**The task:** Copy every line of the listing that holds the string "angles".

== Given entries ==

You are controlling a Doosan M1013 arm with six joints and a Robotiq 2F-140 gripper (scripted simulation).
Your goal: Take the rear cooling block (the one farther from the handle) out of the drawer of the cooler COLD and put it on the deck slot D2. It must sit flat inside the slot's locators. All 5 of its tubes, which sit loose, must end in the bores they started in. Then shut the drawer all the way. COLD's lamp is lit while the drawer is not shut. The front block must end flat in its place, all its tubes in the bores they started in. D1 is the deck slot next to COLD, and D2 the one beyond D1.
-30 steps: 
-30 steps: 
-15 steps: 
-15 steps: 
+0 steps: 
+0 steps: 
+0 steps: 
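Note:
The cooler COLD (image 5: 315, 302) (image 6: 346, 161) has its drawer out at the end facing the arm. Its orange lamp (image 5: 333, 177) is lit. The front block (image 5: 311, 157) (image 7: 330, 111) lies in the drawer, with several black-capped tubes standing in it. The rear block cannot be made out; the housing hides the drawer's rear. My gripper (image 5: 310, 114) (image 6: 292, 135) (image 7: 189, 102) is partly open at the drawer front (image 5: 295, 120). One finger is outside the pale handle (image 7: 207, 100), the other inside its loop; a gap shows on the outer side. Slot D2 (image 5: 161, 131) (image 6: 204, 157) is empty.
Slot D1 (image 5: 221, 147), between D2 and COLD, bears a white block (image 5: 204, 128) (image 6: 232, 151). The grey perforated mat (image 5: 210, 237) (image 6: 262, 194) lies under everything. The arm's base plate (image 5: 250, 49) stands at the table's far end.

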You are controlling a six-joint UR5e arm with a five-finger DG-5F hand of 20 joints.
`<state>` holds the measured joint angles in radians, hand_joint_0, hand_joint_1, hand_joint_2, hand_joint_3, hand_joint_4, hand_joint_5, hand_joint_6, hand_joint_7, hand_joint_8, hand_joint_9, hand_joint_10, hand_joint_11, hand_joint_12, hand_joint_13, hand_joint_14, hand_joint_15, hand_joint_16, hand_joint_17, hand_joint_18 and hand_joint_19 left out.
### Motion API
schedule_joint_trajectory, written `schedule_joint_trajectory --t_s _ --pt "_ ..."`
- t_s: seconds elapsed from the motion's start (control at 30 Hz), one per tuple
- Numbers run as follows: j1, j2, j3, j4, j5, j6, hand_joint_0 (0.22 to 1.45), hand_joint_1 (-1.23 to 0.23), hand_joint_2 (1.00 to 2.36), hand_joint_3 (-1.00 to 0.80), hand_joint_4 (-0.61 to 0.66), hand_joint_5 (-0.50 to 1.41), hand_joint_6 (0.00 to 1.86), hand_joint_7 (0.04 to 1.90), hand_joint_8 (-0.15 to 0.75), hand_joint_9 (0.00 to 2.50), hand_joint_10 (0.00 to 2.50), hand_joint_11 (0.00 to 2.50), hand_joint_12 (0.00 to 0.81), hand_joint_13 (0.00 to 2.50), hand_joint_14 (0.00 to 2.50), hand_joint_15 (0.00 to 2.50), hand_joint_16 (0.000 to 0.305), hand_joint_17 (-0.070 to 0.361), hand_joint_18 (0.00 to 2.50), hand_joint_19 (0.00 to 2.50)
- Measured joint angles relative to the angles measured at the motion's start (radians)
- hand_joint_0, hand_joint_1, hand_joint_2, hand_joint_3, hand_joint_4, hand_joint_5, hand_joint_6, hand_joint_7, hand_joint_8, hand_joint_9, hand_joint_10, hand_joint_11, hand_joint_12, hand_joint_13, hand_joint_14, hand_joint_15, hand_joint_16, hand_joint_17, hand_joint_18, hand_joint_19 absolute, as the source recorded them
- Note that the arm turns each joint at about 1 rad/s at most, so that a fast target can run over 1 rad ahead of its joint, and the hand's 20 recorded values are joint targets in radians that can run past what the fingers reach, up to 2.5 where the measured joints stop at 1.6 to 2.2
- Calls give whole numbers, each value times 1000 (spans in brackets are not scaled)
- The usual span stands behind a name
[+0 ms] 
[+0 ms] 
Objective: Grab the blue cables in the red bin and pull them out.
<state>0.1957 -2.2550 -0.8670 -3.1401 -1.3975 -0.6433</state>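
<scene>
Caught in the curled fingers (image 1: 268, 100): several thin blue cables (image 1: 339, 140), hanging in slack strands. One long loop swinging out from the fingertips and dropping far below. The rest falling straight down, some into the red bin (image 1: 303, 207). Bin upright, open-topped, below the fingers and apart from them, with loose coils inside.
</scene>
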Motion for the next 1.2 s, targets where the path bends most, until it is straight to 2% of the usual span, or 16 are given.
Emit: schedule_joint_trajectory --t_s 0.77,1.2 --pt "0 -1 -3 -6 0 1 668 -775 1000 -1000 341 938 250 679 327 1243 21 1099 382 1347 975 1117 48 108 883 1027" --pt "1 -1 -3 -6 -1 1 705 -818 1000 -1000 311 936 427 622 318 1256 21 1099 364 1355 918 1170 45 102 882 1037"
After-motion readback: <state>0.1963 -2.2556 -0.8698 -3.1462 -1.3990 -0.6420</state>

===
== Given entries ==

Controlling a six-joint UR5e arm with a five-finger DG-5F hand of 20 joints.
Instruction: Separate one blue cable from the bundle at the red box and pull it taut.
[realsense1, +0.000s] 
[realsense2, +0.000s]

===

**Exercise answer:**
`<state>` holds the measured joint angles in radians, hand_joint_0, hand_joint_1, hand_joint_2, hand_joint_3, hand_joint_4, hand_joint_5, hand_joint_6, hand_joint_7, hand_joint_8, hand_joint_9, hand_joint_10, hand_joint_11, hand_joint_12, hand_joint_13, hand_joint_14, hand_joint_15, hand_joint_16, hand_joint_17, hand_joint_18 and hand_joint_19 left out.
- Measured joint angles relative to the angles measured at the motion's start (radians)

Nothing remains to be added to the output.